Lo ocurrido en el CERESO de Gómez Palacio, Durango, ciudad conurbada con Torreón, a fines de la semana pasada, es muestra clara de la podredumbre en que vive La Laguna entera.

Veinte muertos, múltiples heridos y la sensación de desgobierno en los dos lados del Nazas, son las cosechas que dejó la siembra del terror a causa del cruento enfrentamiento entre las dos alas de internos del reclusorio.

Porque no sólo se trata de un asunto aislado sobre el que bastaría repartir culpas, sino que forma parte de una cadena cuyos eslabones mantienen en riesgo la certeza de que la paz social, o al menos la estabilidad de ésta, continúe posicionada como la cotidianeidad lagunera.

Y es que, mientras en Gómez Palacio el CERESO es un polvorín, Torreón sufre con una policía infiltrada que sólo responde a los mandatos del crimen organizado, y en ambas ciudades la ausencia de las autoridades es plena; entiéndase, hay un vacío de poder tan pleno como vergonzoso.

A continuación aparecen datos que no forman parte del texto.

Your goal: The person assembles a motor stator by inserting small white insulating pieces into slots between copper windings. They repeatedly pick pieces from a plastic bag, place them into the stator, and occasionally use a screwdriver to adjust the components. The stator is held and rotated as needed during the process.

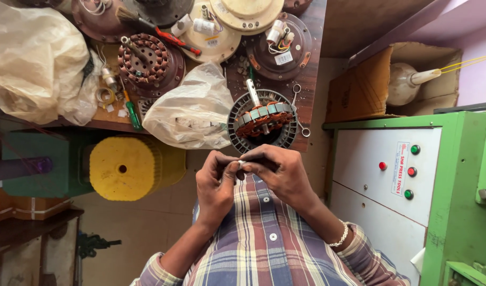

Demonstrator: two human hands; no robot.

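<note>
My plaid shirt [264, 238] shows blue, red and cream; yellow drum [127, 168] at left, green cabinet [457, 212] right, copper-orange windings [264, 121] above.

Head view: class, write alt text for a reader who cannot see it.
Two bare hands, left hand and right hand, pinch a small pale piece together above a plaid shirt. Beyond them a wound fan stator sits on a cluttered wooden bench, beside a plastic bag.

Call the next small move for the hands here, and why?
Probably carry the small pale piece up to the wound stator. Both hands, left hand and right hand, pinch it together well short of the stator, whose copper coils sit exposed at the bench edge.
</note>
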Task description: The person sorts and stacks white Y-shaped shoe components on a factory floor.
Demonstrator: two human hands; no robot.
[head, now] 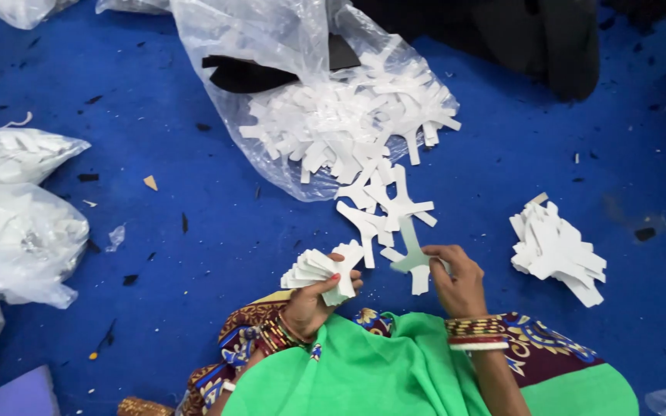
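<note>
Right hand (456, 279) grip pinches one white cutout (412, 258), long axis upright, just right of the stack (319, 270) clamped in left hand (311, 302).

A blue floor (156, 115) is seen, strewn with small dark scraps. At 12 o'clock an open clear bag (271, 46) of white cutouts (348, 123) is laid. At 3 o'clock a white stack (558, 250) is placed. At 9 o'clock filled bags (17, 223) are laid.
</note>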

Ni alcaldes ni gobernadores han tenido la sensibilidad (o el valor, según se vea) de velar por los reales intereses de la ciudadanía, pues han priorizado los temas electorales a los que realmente forman la acción de gobernar; así, todo aquello que requiera de la intervención decidida e inteligente a partir de decisiones trascendentes o políticas públicas profundas, sencillamente no se encuentra escrito en su agenda.

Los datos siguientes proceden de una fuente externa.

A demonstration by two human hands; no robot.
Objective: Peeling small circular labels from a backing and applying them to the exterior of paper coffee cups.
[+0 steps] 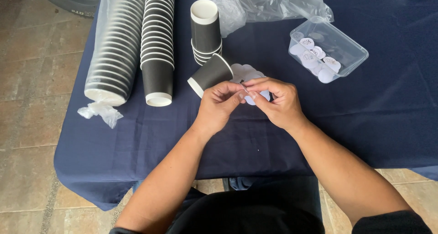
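Pinching one small white round sticker [250,98], mostly hidden, left hand [218,107] and right hand [277,103] both closed on it

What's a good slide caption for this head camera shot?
Left hand and right hand pinch a round white sticker beside a tipped black cup.

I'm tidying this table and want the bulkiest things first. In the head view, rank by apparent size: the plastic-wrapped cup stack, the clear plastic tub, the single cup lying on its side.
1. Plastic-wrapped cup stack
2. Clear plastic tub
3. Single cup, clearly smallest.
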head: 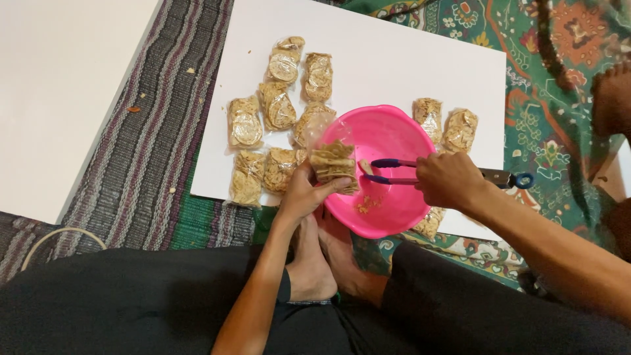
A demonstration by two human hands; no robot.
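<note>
My left hand (pixel 303 192) holds a clear plastic bag of round crackers (pixel 333 164) over the near left rim of a pink plastic bowl (pixel 388 135). My right hand (pixel 449 179) grips metal tongs with blue tips (pixel 388 171), and the tips pinch a cracker just beside the bag's opening. A few crumbs and cracker bits lie in the bottom of the bowl. Several filled cracker bags (pixel 276 105) lie on a white sheet (pixel 394 59) to the left of the bowl, with more bags (pixel 447 125) on its right.
I sit cross-legged in black trousers with my bare feet (pixel 322 263) under the bowl. A striped woven mat (pixel 158 138) lies to the left and a green patterned cloth (pixel 552 59) to the right. Another white board (pixel 59 85) is at far left.
</note>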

Al final, los muertos siguen apilándose, la gente pierde capacidad de asombro y se acostumbra a la violencia, mientras que nuestros limitados políticos se aferran a sus cotos de poder, a sus bastiones electorales, allí donde son lluvia que empapa, manto que cubre, donde realmente pueden mandar, porque en los asuntos diarios, en la vida del peatón, tienen muy poco qué decir, lastimosamente.